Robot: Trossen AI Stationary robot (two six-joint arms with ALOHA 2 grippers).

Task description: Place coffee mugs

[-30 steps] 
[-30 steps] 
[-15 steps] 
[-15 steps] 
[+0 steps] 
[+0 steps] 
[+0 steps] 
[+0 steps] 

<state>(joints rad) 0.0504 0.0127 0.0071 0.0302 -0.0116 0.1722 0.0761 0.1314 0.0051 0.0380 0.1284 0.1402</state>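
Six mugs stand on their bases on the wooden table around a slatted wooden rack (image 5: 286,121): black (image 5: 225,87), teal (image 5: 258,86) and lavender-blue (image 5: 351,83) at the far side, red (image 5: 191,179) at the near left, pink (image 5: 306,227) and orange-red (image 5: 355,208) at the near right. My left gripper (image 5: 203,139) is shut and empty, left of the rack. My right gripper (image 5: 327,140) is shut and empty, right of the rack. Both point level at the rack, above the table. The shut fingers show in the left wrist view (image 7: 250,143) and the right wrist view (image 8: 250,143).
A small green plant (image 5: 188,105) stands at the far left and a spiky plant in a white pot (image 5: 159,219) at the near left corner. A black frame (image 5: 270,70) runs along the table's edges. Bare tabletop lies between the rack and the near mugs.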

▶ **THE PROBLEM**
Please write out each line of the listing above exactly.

▶ **RESPONSE TO THIS TASK**
Robot: Trossen AI Stationary robot (two six-joint arms with ALOHA 2 grippers).

Task description: Place coffee mugs

[-30 steps] 
[-30 steps] 
[-15 steps] 
[-15 steps] 
[+0 steps] 
[+0 steps] 
[+0 steps] 
[+0 steps] 

<state>(joints rad) 0.0504 0.0127 0.0071 0.0302 -0.0116 0.1722 0.0761 0.1314 0.0051 0.0380 0.1284 0.1402</state>
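Six mugs stand on their bases on the wooden table around a slatted wooden rack (image 5: 286,121): black (image 5: 225,87), teal (image 5: 258,86) and lavender-blue (image 5: 351,83) at the far side, red (image 5: 191,179) at the near left, pink (image 5: 306,227) and orange-red (image 5: 355,208) at the near right. My left gripper (image 5: 203,139) is shut and empty, left of the rack. My right gripper (image 5: 327,140) is shut and empty, right of the rack. Both point level at the rack, above the table. The shut fingers show in the left wrist view (image 7: 250,143) and the right wrist view (image 8: 250,143).
A small green plant (image 5: 188,105) stands at the far left and a spiky plant in a white pot (image 5: 159,219) at the near left corner. A black frame (image 5: 270,70) runs along the table's edges. Bare tabletop lies between the rack and the near mugs.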

This concludes the output for the exercise.